Впрочем, от исходного варианта не осталось ни строчки. Теория, определенный гносеологический вывод, даже находя свое частное выражение в размышлениях отдельного человека, не становится результатом произвола или тщетно ищущего опоры теоретического обзора, а является ответом на настойчивое требование жизни, необходимым моментом организованной деятельности.
Таким образом, спустя год моим ответом на вопрос о том, что такое красота, будет:
Красота есть осуществление человеческого вообще
Такая формулировка может служить лишь исходной абстракцией нашего рассуждения. Теперь мы должны привести ее в движение.
Первым вопросом, который неизбежно должен возникнуть, будет: что же такое человеческое? Не отбросит ли нас такая формулировка сходу в платонизм, ограничившись внеисторической идеей “человеческого”, мерку которой мы будем применять к тому или иному предмету, факту действительности (да и самому человеку) дабы определить – достаточно ли в нем человеческого, чтобы он назывался красивым?
Разумеется, нет. Если уж мы исходим из простейшего определения человека как существа деятельного и не сводим человека к отдельному индивиду, человеческое есть:
- Исторически-преобразовательное, то есть преобразующее не только природу, но и общество, а также сам способ этого преобразования. Т.е. человеческое – это революционное.
- Исторически-преобразовательное – т.е. существующее только как совокупность всех исторически-конкретных общественных отношений, к тому же пребывающих в постоянном движении собственного отрицания.

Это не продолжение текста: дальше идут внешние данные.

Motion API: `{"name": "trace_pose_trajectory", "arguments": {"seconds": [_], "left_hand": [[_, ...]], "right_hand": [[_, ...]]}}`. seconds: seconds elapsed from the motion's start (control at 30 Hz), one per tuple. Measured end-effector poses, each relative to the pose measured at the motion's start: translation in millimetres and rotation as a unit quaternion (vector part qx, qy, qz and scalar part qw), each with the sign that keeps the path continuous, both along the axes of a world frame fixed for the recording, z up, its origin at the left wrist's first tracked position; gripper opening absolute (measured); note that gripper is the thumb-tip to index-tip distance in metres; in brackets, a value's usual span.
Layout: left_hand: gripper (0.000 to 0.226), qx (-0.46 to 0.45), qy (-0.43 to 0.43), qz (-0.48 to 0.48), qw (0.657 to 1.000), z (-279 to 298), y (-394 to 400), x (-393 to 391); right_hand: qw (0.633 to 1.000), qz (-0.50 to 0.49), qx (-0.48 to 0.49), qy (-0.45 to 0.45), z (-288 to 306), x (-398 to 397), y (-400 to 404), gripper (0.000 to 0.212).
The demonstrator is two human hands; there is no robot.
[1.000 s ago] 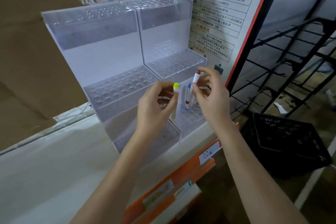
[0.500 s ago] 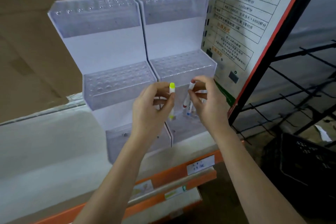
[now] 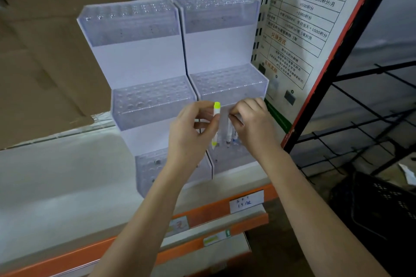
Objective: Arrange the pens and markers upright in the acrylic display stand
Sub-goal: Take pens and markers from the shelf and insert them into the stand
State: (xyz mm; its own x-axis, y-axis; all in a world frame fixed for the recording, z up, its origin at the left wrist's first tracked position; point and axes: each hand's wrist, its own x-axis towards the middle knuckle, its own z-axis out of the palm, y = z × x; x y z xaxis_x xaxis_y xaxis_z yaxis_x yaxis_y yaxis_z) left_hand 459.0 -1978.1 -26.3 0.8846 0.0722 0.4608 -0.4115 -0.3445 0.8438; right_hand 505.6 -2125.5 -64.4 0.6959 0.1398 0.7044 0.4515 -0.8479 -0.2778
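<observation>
The left hand (image 3: pixel 191 132) pinches a white marker with a yellow-green cap (image 3: pixel 216 119) upright over the lowest tier of the clear acrylic tiered stand (image 3: pixel 227 87); the right hand (image 3: pixel 252 123) grasps other white pens (image 3: pixel 229 130) beside it.

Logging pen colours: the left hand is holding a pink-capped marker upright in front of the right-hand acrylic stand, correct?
Not quite. The marker that the left hand holds has a yellow-green cap, not pink, as the head view shows. The rest stands: it is held upright in front of the right-hand acrylic stand.
</observation>
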Motion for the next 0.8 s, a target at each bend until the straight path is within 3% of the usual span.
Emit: {"name": "trace_pose_trajectory", "arguments": {"seconds": [0.13,0.23,0.3,0.47,0.57,0.63,0.73,0.8], "left_hand": [[0.029,-0.006,0.012,-0.007,1.0,-1.7,0.6,1.0],[0.032,-0.013,0.014,-0.012,1.0,-3.6,2.3,1.9],[0.032,-0.025,0.012,-0.014,1.0,-4.4,1.4,1.4],[0.033,-0.018,0.008,-0.04,0.999,-4.4,-1.1,0.7],[0.02,0.058,0.003,-0.05,0.997,-17.8,8.7,4.5],[0.015,0.164,0.008,-0.041,0.986,-36.1,18.5,8.2],[0.015,0.345,-0.034,-0.018,0.938,-63.2,30.1,11.8],[0.013,0.401,-0.066,-0.02,0.913,-71.5,33.6,12.8]], "right_hand": [[0.997,0.031,0.046,0.047,10.3,-10.2,-4.0,0.01],[0.967,0.113,0.161,0.16,25.3,-32.0,-0.1,0.026],[0.95,0.136,0.18,0.216,30.1,-43.2,7.7,0.028],[0.944,0.121,0.222,0.211,28.2,-44.7,18.3,0.015],[0.956,0.093,0.221,0.171,24.6,-37.6,15.2,0.026],[0.966,0.07,0.212,0.131,21.5,-32.1,12.2,0.041],[0.973,0.051,0.204,0.092,16.8,-25.5,10.9,0.06],[0.972,0.046,0.215,0.078,13.5,-22.3,12.8,0.062]]}}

Такое понимание “человеческое вообще” дает нам возможности избежать как релятивизма и солипсизма в понимании красоты (опирающегося на совокупность индивидуальных мнений по поводу красивого, или исходной предпосылкой рассуждения определяющего отдельного наблюдателя, воспринимающего мир через органы чувств), так и объективного идеализма, выводящего красоту из специфики самого предмета. При этом, мы также преодолеваем понимание прекрасного как совершенного или уникального в своем роде (т.е. отождествляющего прекрасное и идеальное): в реальном мире прекрасным может оказаться человек, не лишенный внешнего или внутреннего изъяна, но при этом всем движением жизни своей помогающий в действительности осуществиться человеческому; или предмет искусства, далекий от совершенства, скажем, в своей форме – но также становящийся прекрасным в силу того, что он становится частью исторического движения человечества по возвращению своей собственной сущности, преодолению отчуждения, превращению всех вершин человеческой культуры во всеобщее достояние. (Как тут не вспомнить “Что делать?” Чернышевского – книгу, имеющую серьезные огрехи в отношении литературной формы и языка, но являющейся бесспорной классикой – не по оценкам критиков или читателей, но по роли, которую книга сыграла в этом движении).
Это подводит нас ко второй важной мысли: красота не есть “свойство” в смысле формального предиката чего-либо, но процесс постоянного осуществления этого человеческого. Именно поэтому не бывает одной раз и навсегда данной красоты. Ее идеал может изменяться исторически, красота может переходить в собственную противоположность, “красота” как идеологический и маркетинговый конструкт может радикально отличаться от действительной красоты. К тому же, это подводит нас к простому выводу о том, что деление на “внутреннюю” и “внешнюю” красоту иллюзорно, и бесплодна оказывается и мысль о “нравственном самоусовершенствовании” как самоценности в отрыве от практики, исторического движения – поскольку вне общественно-революционной деятельности красота не может быть осуществлением человеческого (практикой человечности), а значит и вообще быть.
Вопрос о различии идеала красоты, скажем, у различных классов общества или в разные исторические эпохи подводит нас к третьему пункту, который состоит в том, что красота есть осуществление не представлений о человеческом, но объективно-человеческого, человеческого вообще, реализующегося как теоретическое, политическое и экономическое движение силы, в данных конкретных условиях выступающей на переднем крае истории. Поэтому нет и не может быть никакой красоты, скажем, в искусстве, которое ставят себе на службу отчаянно цепляющиеся за обломки прежнего мира. Красивое становится конкретным, но не скатывается в вульгарно-социологический редукционизм и детерминизм.
Таковы предпосылки для понимания того, что есть красота. По сути, мною здесь не сказано ничего нового по сравнению с формулировкой Чернышевского о том, что “Прекрасное есть жизнь”. Впрочем, его эстетическое наследие уже изрядно подзабыто, а значит впереди предстоит долгая работа.